▸ DIRECTIONS
Only lines holding the word "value" are wanted. Copy them from the listing below.

▸ AVAILABLE DATA
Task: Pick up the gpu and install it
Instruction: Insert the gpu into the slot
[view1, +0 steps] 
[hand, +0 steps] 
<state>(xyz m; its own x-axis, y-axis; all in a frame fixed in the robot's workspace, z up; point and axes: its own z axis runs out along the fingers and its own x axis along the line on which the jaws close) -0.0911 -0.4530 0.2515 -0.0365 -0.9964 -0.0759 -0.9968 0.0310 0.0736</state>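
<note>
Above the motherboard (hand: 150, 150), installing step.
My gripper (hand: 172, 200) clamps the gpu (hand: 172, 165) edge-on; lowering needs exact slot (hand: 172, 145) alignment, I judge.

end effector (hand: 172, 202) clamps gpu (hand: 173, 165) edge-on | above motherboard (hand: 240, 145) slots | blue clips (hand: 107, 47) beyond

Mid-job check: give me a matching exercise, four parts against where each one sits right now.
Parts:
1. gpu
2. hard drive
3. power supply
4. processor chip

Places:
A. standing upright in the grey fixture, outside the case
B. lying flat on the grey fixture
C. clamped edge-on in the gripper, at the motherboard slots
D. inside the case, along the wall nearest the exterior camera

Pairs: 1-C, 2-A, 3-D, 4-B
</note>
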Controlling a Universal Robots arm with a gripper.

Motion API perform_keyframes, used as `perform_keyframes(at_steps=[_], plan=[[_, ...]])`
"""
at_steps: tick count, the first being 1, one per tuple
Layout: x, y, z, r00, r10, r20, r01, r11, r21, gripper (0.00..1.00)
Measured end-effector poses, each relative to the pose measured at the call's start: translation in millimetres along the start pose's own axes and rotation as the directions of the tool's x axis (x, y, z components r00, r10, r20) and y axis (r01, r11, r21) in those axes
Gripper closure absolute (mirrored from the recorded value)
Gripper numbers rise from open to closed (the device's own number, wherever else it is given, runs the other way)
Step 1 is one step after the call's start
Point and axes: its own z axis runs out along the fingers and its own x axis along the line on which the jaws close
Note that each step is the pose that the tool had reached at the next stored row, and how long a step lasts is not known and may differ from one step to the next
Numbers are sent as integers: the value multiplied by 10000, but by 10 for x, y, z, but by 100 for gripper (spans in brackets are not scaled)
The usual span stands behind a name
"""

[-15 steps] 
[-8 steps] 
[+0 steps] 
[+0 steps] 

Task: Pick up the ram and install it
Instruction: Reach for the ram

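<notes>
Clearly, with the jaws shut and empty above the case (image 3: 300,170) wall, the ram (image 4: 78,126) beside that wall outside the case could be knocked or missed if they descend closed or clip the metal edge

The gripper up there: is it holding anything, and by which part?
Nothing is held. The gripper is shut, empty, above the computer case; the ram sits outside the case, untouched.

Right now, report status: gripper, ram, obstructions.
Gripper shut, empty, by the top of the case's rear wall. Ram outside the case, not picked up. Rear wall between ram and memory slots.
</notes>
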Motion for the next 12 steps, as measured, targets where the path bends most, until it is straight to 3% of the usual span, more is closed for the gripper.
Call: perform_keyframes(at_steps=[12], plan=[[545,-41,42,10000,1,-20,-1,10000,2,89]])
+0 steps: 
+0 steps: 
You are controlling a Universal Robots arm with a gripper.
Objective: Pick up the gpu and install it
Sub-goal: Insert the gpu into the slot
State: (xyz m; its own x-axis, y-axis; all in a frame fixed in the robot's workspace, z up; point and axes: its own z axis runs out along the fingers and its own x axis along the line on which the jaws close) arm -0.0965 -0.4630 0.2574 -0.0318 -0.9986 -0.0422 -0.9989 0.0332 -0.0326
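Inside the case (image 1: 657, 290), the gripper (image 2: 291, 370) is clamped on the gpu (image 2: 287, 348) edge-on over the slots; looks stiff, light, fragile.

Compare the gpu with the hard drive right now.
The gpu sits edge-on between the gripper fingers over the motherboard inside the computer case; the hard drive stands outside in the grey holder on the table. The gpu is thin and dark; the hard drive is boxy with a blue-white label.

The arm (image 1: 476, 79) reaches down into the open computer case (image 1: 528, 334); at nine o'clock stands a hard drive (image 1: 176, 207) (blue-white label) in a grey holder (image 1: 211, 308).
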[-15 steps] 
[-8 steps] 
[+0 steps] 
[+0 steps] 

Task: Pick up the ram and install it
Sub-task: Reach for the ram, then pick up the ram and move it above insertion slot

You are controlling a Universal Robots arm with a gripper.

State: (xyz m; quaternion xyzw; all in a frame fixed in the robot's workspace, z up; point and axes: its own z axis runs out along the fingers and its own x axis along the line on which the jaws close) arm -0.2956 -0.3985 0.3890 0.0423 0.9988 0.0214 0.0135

▸ EXPECTED ANSWER
Gripper closure absolute (mirrored from the recorded value)
Numbers are sent as integers: the value multiplied by 10000, but by 10 for x, y, z, but by 100 for gripper (spans in brackets are not scaled)

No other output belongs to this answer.